Tensions in the South China Sea have worsened amid China’s increasing assertiveness, prompting the US, which competes with Beijing in trade, and its western allies to boost their presence in the region.
The Indo-Pacific region has also been beset by tensions between China and self-ruled Taiwan.
‘PURE MARKET FORCES’
Last month, the Philippines gave the US access to four more military bases under their 2014 Enhanced Defense Cooperation Agreement, a move that has angered China.
“China is a large country and it can source its needed resources from many countries,” Mr. Manzano said. “I don’t think we can use trade policy as effectively as other large countries do.” But the Philippines could use its trade policy “to limit fallout if ever conflicts arise, as a defensive move,” he added.
Finding a replacement market for China is possible through free trade deals including RCEP, he pointed out. “But it will take time.”
The Philippines will have a hard time expanding exports away from mainland China to the US, Japan and Singapore — some of its major trading partners — “with no political or diplomatic concessions,” Kwei-Bo Huang, director of the Center for Global and Regional Risk Assessment at the National ChengChi University in Taipei, said in an e-mail.

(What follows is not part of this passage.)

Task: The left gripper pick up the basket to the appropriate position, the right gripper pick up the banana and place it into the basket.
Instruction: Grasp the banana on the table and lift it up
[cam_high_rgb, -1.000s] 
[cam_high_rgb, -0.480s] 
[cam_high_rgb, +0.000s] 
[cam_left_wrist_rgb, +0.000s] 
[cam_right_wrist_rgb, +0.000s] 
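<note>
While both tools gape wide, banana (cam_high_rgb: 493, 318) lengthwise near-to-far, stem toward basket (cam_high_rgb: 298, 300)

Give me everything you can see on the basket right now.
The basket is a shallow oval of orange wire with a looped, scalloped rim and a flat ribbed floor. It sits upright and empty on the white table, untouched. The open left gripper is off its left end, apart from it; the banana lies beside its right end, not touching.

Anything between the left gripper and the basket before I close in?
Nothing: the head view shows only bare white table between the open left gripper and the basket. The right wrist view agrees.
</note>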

“Also, the Philippines must be aware of the likely competition from some ASEAN members that have higher product homogeneity — an important factor limiting the Philippines’ strategic choice in this game,” he added.
Mr. Huang noted that if the Philippines wants to diversify its trade away from China, it should find substitutes with the same or better quality from ASEAN, which already accounted for as much as 30% of its imports, or from Japan or the US, if the price is not a big issue. It should also determine whether it could sustain economic growth without strong trade ties with China.

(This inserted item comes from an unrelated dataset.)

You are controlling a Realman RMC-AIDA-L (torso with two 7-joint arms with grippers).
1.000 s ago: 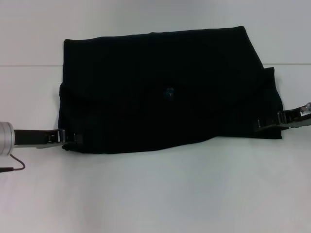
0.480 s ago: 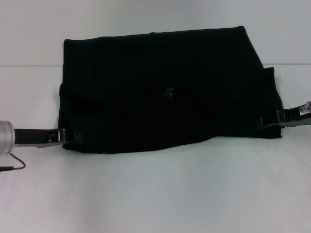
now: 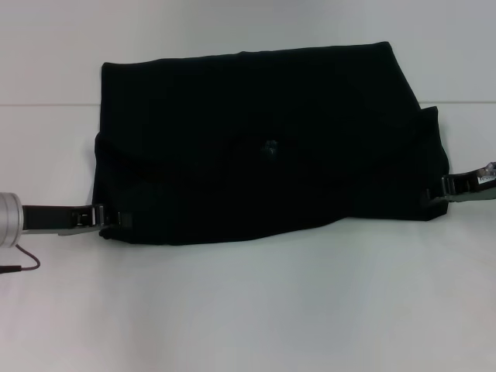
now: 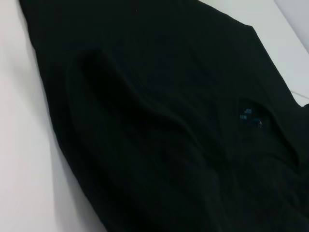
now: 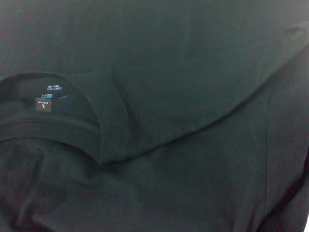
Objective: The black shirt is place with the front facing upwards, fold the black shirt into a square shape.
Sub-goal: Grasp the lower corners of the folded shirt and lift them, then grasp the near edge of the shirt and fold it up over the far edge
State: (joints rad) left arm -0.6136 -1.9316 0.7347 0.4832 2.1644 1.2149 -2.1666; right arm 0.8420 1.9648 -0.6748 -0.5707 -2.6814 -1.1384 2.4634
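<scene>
The black shirt [image 3: 263, 178] lies flat on the white table [image 3: 256, 310], folded into a wide rectangle with its neck opening and small blue label [image 3: 270, 146] showing in the middle. My left gripper [image 3: 115, 222] sits low at the shirt's near left corner, touching the cloth edge. At the right edge, close to the near right corner, is my right gripper [image 3: 431, 195]. The left wrist view shows black shirt cloth [image 4: 145, 121] with a soft ridge and the label [image 4: 248, 116]. In the right wrist view the collar [image 5: 108, 121] and label [image 5: 48, 96] lie over a folded layer.
White table surface surrounds the shirt on all sides, with a wide bare strip in front. A thin dark cable [image 3: 19, 267] hangs below my left wrist at the left edge. A faint seam [image 3: 46, 104] crosses the table behind the shirt.
My right gripper has slid outward to the right, from over the cloth to its right edge. The left gripper has barely shifted. The shirt has stayed in place.
</scene>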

“The Philippines should be cautious about the possibility that mainland China could use political and diplomatic measures to inconvenience it not only on the territorial issue but also in the Philippines’ desire for foreign capital,” he added.
Aside from the South China Sea dispute, the region has also had to deal with increasing tensions because of the issue of Taiwan, which China claims as its territory.
Some experts think the US and its western allies would impose economic sanctions on China once it invades the island.
Mr. Huang said it’s more difficult to impose sanctions on mainland China than on Russia, which the West has sanctioned for invading Ukraine, “given an obviously higher level of interdependence between mainland China and the West.”
In case the West imposes sanctions on China over Taiwan, the Philippines might show little support for it, he said.
Mr. Manzano said the Philippines’ security issues “definitely require a diversification roadmap because if you leave it to pure market forces, the natural source of import and export destinations for many sectors would be China.”
“This may mean providing incentives for sourcing imports and directing exports to other markets apart from China.”
The private sector, which bears the commercial risks when there are conflicts, should work closely with the government. “Trade costs can potentially increase and this possibility has to be incorporated in the strategy.”
Ms. Marquez, mentioned at the outset, is aware of the Philippine-China rift. But she couldn’t care less. “I just want to be able to get things that I need quick and easy. Hopefully, Lazada isn’t going away anytime soon.”